Tag Archives: hope

Jeremiah 28:1-31:20

So do not be afraid, Jacob, my servant; do not be dismayed, Israel,” says the Lord. “For I will bring you home again from distant lands, and your children will return from their exile. Israel will return to a life of peace and quiet, and no one will terrorize them. For I am with you and will save you,” says the Lord. Jeremiah 30:10&11 NLT

In their bondage, God asked the Israelites to seek Him wholeheartedly. And He promised to listen to their prayers. Lord, help me not to give into fear. Give me the faith to rise above my circumstances. Help me to remember that You are with me.

This is what the Lord says: “When I bring Israel home again from captivity and restore their fortunes, Jerusalem will be rebuilt on its ruins, and the palace reconstructed as before. There will be joy and songs of thanksgiving, and I will multiply my people, not diminish them; I will honor them, not despise them.” Jeremiah 30:18-19 NLT

What am I allowing to hold me captive that I need to ask the Lord to free me from?

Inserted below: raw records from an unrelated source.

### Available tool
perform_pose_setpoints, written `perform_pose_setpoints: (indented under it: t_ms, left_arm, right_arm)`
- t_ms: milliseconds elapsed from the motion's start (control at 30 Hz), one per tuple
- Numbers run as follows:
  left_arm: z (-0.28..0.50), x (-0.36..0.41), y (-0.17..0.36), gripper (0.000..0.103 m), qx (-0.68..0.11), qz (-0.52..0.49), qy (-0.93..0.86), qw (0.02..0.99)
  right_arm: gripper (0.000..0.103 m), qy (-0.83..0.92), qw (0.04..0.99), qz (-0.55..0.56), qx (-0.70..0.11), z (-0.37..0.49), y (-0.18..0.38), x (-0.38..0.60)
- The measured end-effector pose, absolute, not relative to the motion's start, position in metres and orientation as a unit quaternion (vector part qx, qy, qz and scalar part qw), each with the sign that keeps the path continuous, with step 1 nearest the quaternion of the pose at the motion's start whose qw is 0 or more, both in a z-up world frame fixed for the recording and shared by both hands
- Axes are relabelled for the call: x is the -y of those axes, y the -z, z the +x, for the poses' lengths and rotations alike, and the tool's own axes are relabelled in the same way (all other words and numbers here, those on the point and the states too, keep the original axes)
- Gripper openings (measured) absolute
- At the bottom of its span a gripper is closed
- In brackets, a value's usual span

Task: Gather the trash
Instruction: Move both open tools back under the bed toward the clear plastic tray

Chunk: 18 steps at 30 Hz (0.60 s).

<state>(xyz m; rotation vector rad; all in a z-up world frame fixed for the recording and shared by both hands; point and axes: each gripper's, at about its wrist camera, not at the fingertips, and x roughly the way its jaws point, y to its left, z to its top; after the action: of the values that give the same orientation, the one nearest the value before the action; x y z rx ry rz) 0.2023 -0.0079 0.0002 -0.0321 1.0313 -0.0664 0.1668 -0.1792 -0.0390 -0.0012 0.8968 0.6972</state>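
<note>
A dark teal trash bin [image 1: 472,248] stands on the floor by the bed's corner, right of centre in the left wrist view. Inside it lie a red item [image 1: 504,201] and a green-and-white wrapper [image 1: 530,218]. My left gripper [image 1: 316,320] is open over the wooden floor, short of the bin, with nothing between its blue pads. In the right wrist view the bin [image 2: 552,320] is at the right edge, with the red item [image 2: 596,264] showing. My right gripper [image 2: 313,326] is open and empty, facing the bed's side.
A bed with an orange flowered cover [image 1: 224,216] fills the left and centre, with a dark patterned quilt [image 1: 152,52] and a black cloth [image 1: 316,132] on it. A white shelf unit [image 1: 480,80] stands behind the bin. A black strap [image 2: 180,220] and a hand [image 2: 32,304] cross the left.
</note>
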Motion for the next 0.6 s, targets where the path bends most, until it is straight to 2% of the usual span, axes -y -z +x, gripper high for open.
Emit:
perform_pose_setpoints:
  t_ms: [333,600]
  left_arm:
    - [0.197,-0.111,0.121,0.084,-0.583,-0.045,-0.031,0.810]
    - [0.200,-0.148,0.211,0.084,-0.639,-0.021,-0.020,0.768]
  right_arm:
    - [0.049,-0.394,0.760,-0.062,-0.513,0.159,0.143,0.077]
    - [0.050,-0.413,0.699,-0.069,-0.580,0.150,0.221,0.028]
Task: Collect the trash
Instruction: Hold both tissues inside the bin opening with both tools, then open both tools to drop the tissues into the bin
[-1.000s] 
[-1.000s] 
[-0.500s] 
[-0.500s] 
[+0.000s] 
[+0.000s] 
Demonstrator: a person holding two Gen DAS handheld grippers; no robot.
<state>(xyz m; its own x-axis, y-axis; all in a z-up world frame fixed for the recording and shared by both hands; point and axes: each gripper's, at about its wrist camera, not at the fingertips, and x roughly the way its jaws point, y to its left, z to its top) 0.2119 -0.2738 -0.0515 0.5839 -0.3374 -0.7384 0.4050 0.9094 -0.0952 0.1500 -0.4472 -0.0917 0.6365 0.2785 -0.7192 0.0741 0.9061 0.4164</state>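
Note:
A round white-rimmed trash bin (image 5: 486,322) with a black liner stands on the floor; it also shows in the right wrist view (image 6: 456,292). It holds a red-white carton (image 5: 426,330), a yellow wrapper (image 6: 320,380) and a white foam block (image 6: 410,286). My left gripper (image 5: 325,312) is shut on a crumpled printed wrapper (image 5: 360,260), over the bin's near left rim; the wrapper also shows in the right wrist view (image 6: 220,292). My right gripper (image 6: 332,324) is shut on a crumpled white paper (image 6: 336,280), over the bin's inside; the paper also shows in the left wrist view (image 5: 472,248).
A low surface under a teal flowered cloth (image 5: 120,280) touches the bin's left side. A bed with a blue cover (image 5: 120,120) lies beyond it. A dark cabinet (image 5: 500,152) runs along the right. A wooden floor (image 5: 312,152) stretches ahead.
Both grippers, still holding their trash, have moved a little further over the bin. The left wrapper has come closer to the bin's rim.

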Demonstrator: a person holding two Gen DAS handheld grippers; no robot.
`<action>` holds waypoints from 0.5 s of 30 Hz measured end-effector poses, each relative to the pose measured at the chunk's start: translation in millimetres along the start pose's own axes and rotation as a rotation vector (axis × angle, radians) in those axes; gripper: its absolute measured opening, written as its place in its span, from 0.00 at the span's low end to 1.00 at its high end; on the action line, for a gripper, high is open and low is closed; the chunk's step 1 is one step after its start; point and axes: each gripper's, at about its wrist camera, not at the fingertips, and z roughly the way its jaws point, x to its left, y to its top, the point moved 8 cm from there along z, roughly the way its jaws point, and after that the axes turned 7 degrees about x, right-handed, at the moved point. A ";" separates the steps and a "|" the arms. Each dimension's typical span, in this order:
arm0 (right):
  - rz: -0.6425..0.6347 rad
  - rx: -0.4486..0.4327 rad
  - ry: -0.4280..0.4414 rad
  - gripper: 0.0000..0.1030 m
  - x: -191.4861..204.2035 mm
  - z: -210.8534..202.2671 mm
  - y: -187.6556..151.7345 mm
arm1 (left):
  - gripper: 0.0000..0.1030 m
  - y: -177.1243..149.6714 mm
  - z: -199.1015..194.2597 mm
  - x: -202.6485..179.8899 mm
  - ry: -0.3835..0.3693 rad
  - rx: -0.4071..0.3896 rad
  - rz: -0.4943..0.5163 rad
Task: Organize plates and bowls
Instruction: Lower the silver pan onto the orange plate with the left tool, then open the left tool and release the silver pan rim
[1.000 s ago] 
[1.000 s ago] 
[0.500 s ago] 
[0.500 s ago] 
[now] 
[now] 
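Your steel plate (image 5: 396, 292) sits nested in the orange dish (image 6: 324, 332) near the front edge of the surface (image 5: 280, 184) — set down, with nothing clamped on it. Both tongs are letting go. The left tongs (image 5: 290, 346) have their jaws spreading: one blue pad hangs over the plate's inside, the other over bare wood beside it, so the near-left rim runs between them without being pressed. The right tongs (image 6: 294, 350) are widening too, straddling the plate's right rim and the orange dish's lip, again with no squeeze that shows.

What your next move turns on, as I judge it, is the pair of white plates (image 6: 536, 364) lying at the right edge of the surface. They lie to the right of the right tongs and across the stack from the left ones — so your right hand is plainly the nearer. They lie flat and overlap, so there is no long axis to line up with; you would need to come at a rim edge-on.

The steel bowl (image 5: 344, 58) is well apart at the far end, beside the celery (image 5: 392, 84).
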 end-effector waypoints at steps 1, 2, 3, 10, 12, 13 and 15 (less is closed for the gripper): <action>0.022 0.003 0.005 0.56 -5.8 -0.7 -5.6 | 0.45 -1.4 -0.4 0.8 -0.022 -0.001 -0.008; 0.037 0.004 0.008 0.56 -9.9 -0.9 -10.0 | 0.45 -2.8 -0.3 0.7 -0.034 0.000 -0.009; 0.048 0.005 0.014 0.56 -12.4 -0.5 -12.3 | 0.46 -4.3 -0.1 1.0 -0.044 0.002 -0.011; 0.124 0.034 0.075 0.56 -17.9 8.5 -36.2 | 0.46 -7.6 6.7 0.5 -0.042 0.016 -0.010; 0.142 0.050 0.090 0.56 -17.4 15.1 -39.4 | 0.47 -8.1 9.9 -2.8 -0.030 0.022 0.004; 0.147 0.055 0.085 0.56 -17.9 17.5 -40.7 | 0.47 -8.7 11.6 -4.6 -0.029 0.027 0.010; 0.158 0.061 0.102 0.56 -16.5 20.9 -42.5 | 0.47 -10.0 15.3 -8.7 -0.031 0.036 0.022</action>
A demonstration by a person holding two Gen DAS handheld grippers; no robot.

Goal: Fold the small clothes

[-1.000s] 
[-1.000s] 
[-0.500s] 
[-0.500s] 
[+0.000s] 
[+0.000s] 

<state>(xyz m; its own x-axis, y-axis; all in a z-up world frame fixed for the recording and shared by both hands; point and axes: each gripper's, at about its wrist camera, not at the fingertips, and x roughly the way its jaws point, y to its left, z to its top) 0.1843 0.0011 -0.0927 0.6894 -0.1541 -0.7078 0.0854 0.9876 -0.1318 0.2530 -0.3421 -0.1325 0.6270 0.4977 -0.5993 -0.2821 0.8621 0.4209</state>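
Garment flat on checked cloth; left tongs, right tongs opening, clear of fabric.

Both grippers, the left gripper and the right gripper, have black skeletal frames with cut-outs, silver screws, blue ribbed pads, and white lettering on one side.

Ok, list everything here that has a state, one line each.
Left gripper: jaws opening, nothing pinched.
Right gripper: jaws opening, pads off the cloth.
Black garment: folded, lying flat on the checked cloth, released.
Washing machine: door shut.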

Fear, worry…it can be a daily surrender to give those back to the Lord.

“Long ago the Lord said to Israel: “I have loved you, my people, with an everlasting love. With unfailing love I have drawn you to myself. I will rebuild you, my virgin Israel. You will again be happy and dance merrily with your tambourines.” Jeremiah 31:3-4 NLT

Dear Father, I am holding onto Your promises. Forgive me when I turn to other things. I can be so forgetful. I trust in You. I am grateful for Your promise to restore. You are good. Your goodness pursues me. Amen.

Amy(amyctanner)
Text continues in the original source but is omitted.